There’s a danger in this, and the danger can’t be avoided by pretending that the CVL fleet aren’t carriers. At some point, cost-sensitive members of Congress may determine that the USS America and the USS Tripoli are carriers, perhaps after a junket that demonstrates the capabilities of the F-35B. If that happens, the statutory commitments may become less of a defense of the Navy’s supercarrier fleet than they appear today.
In other words, we’re looking at a time in the not-to-distant future when a “carrier” of dubious power-projection ability will be considered no different from a Nimitz– or Ford-class ship. Not only will we be patrolling the oceans with a smaller fleet, but with fewer “real” carriers.

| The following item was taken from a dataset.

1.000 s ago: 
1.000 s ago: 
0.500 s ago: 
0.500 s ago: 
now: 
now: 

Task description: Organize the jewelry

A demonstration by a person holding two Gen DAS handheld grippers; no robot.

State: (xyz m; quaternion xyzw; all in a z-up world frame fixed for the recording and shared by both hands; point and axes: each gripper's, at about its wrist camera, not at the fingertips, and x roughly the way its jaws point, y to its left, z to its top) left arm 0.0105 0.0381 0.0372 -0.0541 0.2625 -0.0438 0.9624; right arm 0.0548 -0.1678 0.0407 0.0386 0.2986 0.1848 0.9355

The British Empire went into permanent retreat following the loss of Singapore to the Japanese, and really never ventured east of there again. It wasn’t long after the war before the Brits limited their commitments to nothing east of the Suez — and even that length of reach didn’t last very long.
So without a renewed commitment to shipbuilding — and to a fleet of at least ten full-sized flattops — I expect to see in my lifetime the United States effectively withdraw from the Indian Ocean. Beijing will fill the vacuum, its growing commercial empire (as described by Kaplan) eventually becoming a military one.
And I rather doubt the locals will consider them to be an improvement over us.